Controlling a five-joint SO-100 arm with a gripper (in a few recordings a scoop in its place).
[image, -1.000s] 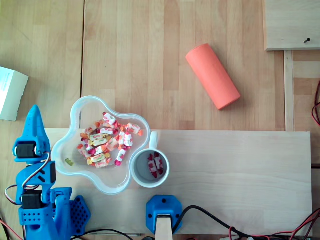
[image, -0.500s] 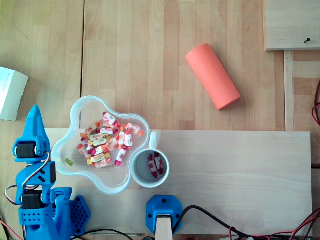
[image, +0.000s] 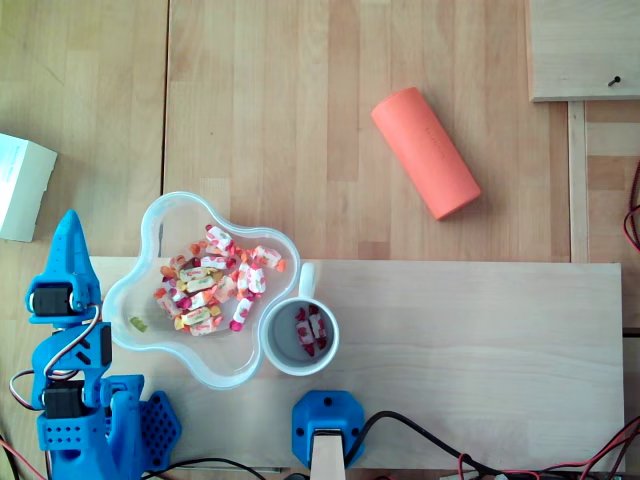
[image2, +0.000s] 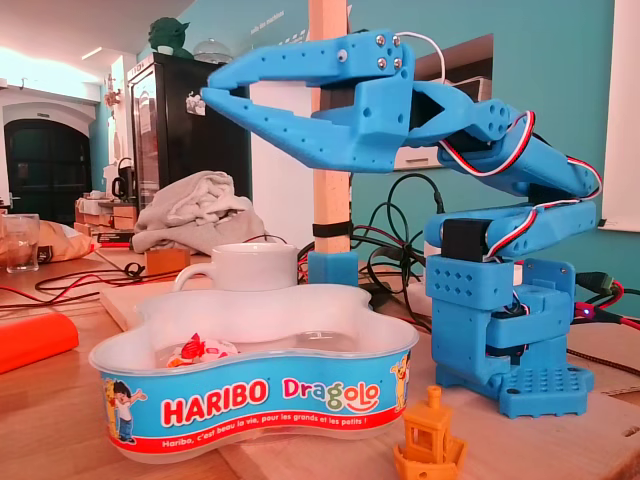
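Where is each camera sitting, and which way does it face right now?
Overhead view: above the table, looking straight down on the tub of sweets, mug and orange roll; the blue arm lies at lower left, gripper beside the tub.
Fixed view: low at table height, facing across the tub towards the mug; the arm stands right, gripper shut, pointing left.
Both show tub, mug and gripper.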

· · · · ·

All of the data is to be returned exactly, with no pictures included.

-- SOLVED PROBLEM --
Controlling a five-joint SO-100 arm with a gripper (in a few recordings a scoop in its place).
[image, -1.000s] 
[image, -0.500s] 
[image, +0.000s] 
[image2, +0.000s] 
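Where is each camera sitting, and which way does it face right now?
Overhead view: above the table, looking straight down on the tub of sweets, mug and orange roll; the blue arm lies at lower left, gripper beside the tub.
Fixed view: low at table height, facing across the tub towards the mug; the arm stands right, gripper shut, pointing left.
Both show tub, mug and gripper.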

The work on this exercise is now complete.